#### WHAT YOU WILL DO:
Restate each of the lines given below, word for word.

DATA SECTION START

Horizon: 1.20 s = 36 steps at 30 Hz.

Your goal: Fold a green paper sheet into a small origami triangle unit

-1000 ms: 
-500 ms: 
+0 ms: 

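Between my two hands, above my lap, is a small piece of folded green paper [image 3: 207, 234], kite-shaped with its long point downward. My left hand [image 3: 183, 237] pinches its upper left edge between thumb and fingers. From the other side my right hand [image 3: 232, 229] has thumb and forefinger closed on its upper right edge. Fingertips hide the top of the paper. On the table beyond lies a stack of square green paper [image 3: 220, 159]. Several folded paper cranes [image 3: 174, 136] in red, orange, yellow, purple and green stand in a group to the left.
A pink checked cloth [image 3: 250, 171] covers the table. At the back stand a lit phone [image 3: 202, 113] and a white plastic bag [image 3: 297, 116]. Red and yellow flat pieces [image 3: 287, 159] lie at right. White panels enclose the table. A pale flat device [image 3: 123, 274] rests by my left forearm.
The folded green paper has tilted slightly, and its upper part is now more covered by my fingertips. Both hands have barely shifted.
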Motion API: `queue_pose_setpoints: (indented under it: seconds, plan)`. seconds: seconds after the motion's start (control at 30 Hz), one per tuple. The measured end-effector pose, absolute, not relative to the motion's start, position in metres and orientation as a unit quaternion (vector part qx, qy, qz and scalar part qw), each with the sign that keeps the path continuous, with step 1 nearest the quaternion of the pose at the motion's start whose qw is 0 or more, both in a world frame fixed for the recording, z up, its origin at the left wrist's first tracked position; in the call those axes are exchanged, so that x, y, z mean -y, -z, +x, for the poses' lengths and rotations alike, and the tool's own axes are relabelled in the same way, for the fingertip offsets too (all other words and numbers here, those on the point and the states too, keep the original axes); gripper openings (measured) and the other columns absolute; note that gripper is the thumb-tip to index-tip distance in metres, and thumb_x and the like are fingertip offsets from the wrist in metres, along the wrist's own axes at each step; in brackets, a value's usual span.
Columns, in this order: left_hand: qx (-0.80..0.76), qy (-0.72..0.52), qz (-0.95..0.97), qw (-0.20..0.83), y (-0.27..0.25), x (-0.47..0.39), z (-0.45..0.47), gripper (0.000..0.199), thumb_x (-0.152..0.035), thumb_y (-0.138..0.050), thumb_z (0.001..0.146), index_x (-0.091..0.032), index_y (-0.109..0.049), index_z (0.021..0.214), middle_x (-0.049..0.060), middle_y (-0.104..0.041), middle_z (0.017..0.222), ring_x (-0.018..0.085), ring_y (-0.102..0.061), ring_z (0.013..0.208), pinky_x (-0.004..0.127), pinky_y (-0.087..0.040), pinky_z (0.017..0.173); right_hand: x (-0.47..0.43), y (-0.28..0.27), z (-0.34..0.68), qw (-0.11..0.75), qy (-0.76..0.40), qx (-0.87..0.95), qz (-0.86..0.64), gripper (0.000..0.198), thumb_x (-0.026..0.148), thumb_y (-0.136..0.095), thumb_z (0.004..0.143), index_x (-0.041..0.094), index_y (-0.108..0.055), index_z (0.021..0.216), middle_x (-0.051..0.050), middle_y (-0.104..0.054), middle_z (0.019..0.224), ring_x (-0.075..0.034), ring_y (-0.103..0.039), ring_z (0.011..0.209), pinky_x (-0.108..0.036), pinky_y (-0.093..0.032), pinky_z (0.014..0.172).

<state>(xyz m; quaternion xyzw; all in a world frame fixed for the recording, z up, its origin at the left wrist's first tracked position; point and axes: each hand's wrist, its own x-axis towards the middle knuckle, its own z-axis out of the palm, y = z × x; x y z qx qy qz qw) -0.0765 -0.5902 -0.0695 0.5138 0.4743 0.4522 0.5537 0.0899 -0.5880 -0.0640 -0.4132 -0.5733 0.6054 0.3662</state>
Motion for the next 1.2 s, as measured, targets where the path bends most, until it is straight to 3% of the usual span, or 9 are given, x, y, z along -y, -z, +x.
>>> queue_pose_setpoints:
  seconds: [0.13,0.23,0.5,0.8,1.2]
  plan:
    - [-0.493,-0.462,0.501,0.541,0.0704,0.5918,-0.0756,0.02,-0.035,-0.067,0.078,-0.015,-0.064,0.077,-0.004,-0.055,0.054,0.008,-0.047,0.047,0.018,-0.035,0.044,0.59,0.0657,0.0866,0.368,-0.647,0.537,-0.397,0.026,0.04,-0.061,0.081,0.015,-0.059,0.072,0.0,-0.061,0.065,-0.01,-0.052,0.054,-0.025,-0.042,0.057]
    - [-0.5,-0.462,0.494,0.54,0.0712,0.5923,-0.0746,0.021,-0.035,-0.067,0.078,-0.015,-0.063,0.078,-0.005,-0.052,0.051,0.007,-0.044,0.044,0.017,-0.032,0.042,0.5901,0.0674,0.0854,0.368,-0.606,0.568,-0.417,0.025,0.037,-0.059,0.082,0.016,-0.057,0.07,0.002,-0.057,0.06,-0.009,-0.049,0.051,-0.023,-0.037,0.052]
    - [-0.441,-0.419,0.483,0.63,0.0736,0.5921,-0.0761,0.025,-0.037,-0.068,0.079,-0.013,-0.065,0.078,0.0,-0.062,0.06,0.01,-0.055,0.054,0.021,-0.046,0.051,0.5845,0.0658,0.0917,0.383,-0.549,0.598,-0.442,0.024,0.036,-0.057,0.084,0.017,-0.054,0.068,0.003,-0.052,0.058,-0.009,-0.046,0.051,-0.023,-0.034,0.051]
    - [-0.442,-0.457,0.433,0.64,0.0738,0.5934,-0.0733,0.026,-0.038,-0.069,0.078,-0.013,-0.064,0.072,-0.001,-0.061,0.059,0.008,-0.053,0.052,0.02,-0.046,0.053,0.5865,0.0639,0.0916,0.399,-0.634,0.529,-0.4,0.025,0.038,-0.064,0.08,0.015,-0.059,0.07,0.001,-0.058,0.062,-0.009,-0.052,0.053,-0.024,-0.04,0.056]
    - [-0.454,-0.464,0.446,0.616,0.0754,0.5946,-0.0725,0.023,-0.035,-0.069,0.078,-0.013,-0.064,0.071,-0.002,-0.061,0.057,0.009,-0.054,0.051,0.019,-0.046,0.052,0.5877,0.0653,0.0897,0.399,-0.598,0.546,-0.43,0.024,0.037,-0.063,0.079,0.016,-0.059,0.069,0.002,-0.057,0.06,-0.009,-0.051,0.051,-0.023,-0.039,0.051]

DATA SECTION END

#### EXPECTED ANSWER:
Horizon: 1.20 s = 36 steps at 30 Hz.

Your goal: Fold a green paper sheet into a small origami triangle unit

-1000 ms: 
-500 ms: 
+0 ms: 

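Between my two hands, above my lap, is a small piece of folded green paper [image 3: 207, 234], kite-shaped with its long point downward. My left hand [image 3: 183, 237] pinches its upper left edge between thumb and fingers. From the other side my right hand [image 3: 232, 229] has thumb and forefinger closed on its upper right edge. Fingertips hide the top of the paper. On the table beyond lies a stack of square green paper [image 3: 220, 159]. Several folded paper cranes [image 3: 174, 136] in red, orange, yellow, purple and green stand in a group to the left.
A pink checked cloth [image 3: 250, 171] covers the table. At the back stand a lit phone [image 3: 202, 113] and a white plastic bag [image 3: 297, 116]. Red and yellow flat pieces [image 3: 287, 159] lie at right. White panels enclose the table. A pale flat device [image 3: 123, 274] rests by my left forearm.
The folded green paper has tilted slightly, and its upper part is now more covered by my fingertips. Both hands have barely shifted.
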Motion API: `queue_pose_setpoints: (indented under it: seconds, plan)`. seconds: seconds after the motion's start (control at 30 Hz), one per tuple. The measured end-effector pose, absolute, not relative to the motion's start, position in metres and orientation as a unit quaternion (vector part qx, qy, qz and scalar part qw), each with the sign that keeps the path continuous, with step 1 nearest the quaternion of the pose at the motion's start whose qw is 0 or more, both in a world frame fixed for the recording, z up, its origin at the left wrist's first tracked position; in the call those axes are exchanged, so that x, y, z mean -y, -z, +x, for the poses' lengths and rotations alike, and the tool's own axes are relabelled in the same way, for the fingertip offsets too (all other words and numbers here, those on the point and the states too, keep the original axes); gripper openings (measured) and the other columns absolute; note that gripper is the thumb-tip to index-tip distance in metres, and thumb_x and the like are fingertip offsets from the wrist in metres, along the wrist's own axes at each step; in brackets, a value's usual span.
Columns, in this order: left_hand: qx (-0.80..0.76), qy (-0.72..0.52), qz (-0.95..0.97), qw (-0.20..0.83), y (-0.27..0.25), x (-0.47..0.39), z (-0.45..0.47), gripper (0.000..0.199), thumb_x (-0.152..0.035), thumb_y (-0.138..0.050), thumb_z (0.001..0.146), index_x (-0.091..0.032), index_y (-0.109..0.049), index_z (0.021..0.214), middle_x (-0.049..0.060), middle_y (-0.104..0.041), middle_z (0.017..0.222), ring_x (-0.018..0.085), ring_y (-0.102..0.061), ring_z (0.013..0.208), pinky_x (-0.004..0.127), pinky_y (-0.087..0.040), pinky_z (0.017..0.173); right_hand: x (-0.47..0.43), y (-0.28..0.27), z (-0.34..0.68), qw (-0.11..0.75), qy (-0.76..0.40), qx (-0.87..0.95), qz (-0.86..0.64), gripper (0.000..0.198), thumb_x (-0.026..0.148), thumb_y (-0.136..0.095), thumb_z (0.004..0.143), index_x (-0.041..0.094), index_y (-0.108..0.055), index_z (0.021..0.216), middle_x (-0.051..0.050), middle_y (-0.104..0.054), middle_z (0.019..0.224), ring_x (-0.075..0.034), ring_y (-0.103..0.039), ring_z (0.011..0.209), pinky_x (-0.108..0.036), pinky_y (-0.093..0.032), pinky_z (0.014..0.172).

<state>(xyz m; quaternion xyzw; all in a world frame fixed for the recording, z up, its origin at the left wrist's first tracked position; point and axes: each hand's wrist, its own x-axis towards the middle knuckle, its own z-axis out of the palm, y = z × x; x y z qx qy qz qw) -0.0765 -0.5902 -0.0695 0.5138 0.4743 0.4522 0.5537 0.0899 -0.5880 -0.0640 -0.4132 -0.5733 0.6054 0.3662</state>
Motion for the next 1.2 s, as measured, targets where the path bends most, until it is straight to 3% of the usual span, or 9 are given, x, y, z along -y, -z, +x.
>>> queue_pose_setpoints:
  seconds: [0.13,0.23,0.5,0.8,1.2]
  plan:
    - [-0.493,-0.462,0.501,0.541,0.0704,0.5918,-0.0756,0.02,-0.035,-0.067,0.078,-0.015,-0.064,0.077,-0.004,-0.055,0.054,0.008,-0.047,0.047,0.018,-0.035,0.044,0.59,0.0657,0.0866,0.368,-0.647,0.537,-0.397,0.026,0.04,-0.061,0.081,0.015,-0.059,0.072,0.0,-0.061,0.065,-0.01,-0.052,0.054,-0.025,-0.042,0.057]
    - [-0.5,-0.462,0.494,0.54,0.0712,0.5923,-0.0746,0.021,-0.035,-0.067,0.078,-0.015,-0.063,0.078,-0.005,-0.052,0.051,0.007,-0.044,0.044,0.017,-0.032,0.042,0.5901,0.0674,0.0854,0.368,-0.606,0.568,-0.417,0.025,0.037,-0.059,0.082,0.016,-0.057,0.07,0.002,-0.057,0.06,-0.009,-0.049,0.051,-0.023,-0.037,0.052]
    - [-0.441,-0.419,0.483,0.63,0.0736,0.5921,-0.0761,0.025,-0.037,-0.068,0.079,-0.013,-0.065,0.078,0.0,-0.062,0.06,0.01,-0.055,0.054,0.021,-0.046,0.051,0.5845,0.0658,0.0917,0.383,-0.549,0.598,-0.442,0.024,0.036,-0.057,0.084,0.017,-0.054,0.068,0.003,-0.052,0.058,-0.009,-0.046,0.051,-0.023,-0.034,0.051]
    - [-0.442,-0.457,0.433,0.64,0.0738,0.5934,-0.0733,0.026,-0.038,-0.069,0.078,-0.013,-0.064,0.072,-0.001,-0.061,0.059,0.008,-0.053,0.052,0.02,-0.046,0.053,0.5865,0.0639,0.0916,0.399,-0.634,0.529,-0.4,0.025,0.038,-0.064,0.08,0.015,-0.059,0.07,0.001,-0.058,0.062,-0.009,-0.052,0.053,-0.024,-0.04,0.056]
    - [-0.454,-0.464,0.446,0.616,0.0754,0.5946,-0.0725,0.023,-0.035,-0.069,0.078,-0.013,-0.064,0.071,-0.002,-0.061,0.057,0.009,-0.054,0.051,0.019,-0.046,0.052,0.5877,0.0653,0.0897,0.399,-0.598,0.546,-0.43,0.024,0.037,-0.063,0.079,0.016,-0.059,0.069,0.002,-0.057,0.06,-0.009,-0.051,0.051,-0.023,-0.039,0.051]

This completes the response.